Point 58. L’ancien régime chrétien : III. Le peuple
Avant la Révolution, le peuple vaquait à ses dévotions, à ses affaires, à ses amours, à son travail, à ses loisirs dans une étonnante liberté. Étonnante pour les citoyens de nos sociétés dites démocratiques, pour lesquels la règle commune est la servitude, la contrainte militaire, fiscale, administrative, laïque, socialiste, centraliste... Par un anachronisme qui n’est pas innocent, on imagine l’Ancien Régime chrétien comme un double totalitarisme, clérical et royal. Il n’y a rien de plus contraire à la réalité qui, en regard de notre vie réglementée de mille manières sous prétexte d’égalité démocratique, nous paraîtrait même scandaleusement anarchique !

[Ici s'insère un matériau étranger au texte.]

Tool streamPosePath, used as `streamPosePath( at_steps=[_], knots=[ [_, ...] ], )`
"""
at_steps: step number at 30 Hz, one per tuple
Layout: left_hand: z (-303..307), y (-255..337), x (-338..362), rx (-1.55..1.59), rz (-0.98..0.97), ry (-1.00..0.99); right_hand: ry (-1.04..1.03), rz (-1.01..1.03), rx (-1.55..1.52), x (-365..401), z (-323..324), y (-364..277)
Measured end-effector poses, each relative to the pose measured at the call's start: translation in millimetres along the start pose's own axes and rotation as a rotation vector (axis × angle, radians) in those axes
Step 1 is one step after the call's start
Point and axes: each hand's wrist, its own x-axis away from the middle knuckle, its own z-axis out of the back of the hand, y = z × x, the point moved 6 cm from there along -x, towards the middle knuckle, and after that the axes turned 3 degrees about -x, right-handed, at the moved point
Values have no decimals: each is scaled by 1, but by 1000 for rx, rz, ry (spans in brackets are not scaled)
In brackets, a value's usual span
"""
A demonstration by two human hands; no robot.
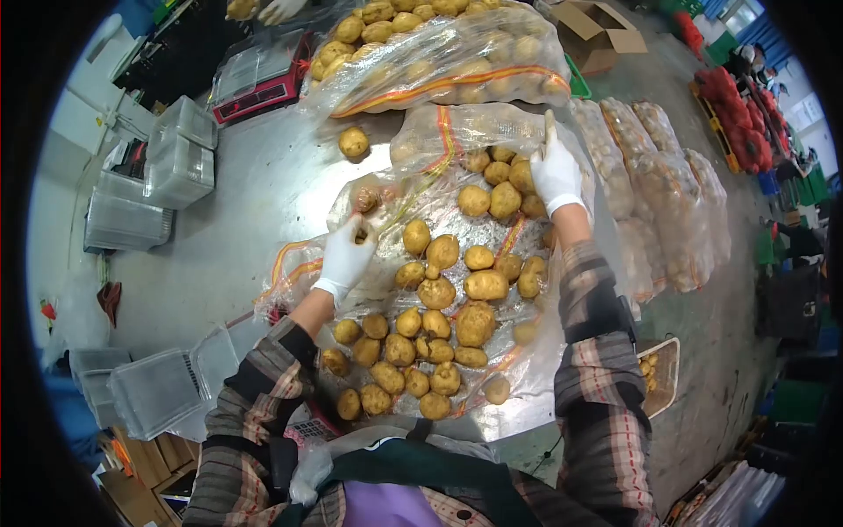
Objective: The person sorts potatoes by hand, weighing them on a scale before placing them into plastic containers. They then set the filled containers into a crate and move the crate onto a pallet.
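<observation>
A clear plastic potato bag with orange-yellow stripes (492,123) lies spread over the metal table, its mouth toward me. Many potatoes (475,323) lie loose on its film, and more sit inside the far end. My left hand (349,255), in a white glove, pinches the film on the left side, beside a potato seen through the plastic (366,198). On the right, my gloved right hand (558,174) is closed at the bag's far right edge, one finger stretched along the film; its grip is partly hidden.
A larger open bag of potatoes (439,66) lies at the back, beside a red scale (263,83). A lone potato (353,141) sits on the table (237,184). Clear plastic boxes (180,162) stand left. Filled sacks (659,193) and a white basket (661,378) are to the right.
</observation>
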Motion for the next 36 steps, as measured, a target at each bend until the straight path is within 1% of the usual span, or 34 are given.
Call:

1. La loi qui gouvernait l’existence individuelle, c’était la liberté. Elle résultait de la vocation spécifique et de la modération traditionnelle des autorités religieuses et politiques chrétiennes. Certes les papes et les évêques, les rois et les princes ont commis dans l’histoire bien des actes arbitraires, des injustices, des violences. Mais à la différence du totalitarisme révolutionnaire, ces abus de pouvoir et de situation n’ont jamais trouvé de justification dans aucune théorie absolutiste. Ce furent des injustices, ce ne fut jamais la règle.
2. Dans l’obéissance à la loi divine nécessaire au salut et aux lois civiles qui régissent le bien commun temporel, chacun trouvait à se mouvoir et à vivre selon les mille et une occupations et sollicitations de son intérêt privé. Ainsi se constituait, s’organisait et se ramifiait à l’extrême une société d’hommes libres, dans leurs familles, leurs communes, leurs corporations et confréries dont la règle essentielle, exempte de toute hypocrisie, était la recherche de leur intérêt propre.

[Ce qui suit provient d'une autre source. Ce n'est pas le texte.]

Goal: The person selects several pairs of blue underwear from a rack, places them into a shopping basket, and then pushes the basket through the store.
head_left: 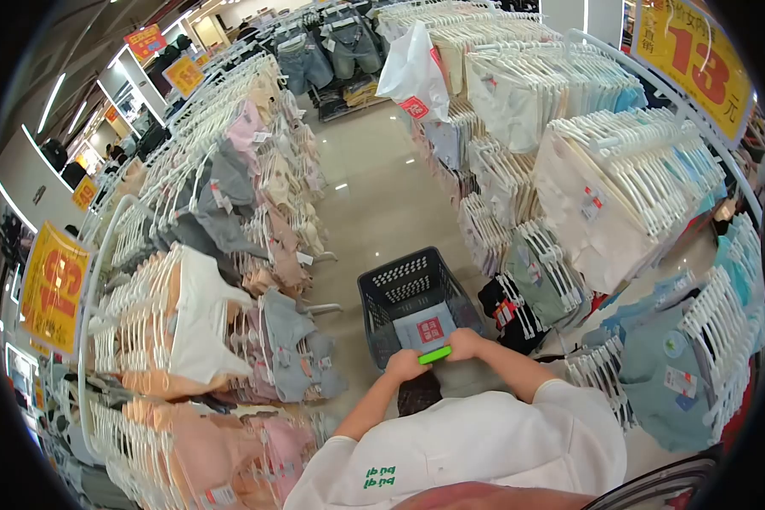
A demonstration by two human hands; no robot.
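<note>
A dark perforated shopping basket (372, 308) stands in the aisle in front of me, with a pale grey packet (410, 331) bearing a red label inside. Its bright green handle (434, 355) reaches toward my body. Closed round the left end of this handle is my left hand (405, 365). My right hand (463, 345) wraps round the right end. Both arms stretch forward from a white top, and the fingertips are partly hidden.
Racks of hung garments line both sides; a white bra (204, 319) hangs left, pale underwear (582, 204) right. A white bag (415, 72) hangs on the right rack. Yellow price signs (55, 287) flank the aisle. Tiled floor (361, 195) runs ahead to denim shorts (348, 47).
</note>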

Les deux systèmes hiérarchiques qui les gouvernaient de haut, de loin, n’intervenaient que rarement pour un petit nombre d’obligations absolument essentielles et, pour le reste de la vie, laissaient faire, arbitraient les conflits, incitaient au bien et au meilleur service.
3. Cela n’avait pourtant rien de commun avec une « anarchie » contrôlée par un pouvoir libéral ou par une monarchie débonnaire que certains proposent comme remède au totalitarisme démocratique moderne : « l’anarchie plus un ». C’était le profond et absolu respect porté à Dieu et à l’Église, c’était l’inviolable fidélité au Roi et à son service, qui fournissaient des cadres assez sûrs, un esprit d’ordre et de grandeur assez fort, pour qu’au reste la vie fût toute de liberté civile et de spontanéité morale. D’où résultait, malgré les mille souffrances ordinaires et singulières de l’existence, cette joie dont témoignent les historiens, cette douceur de vivre que nous avons perdue aujourd’hui.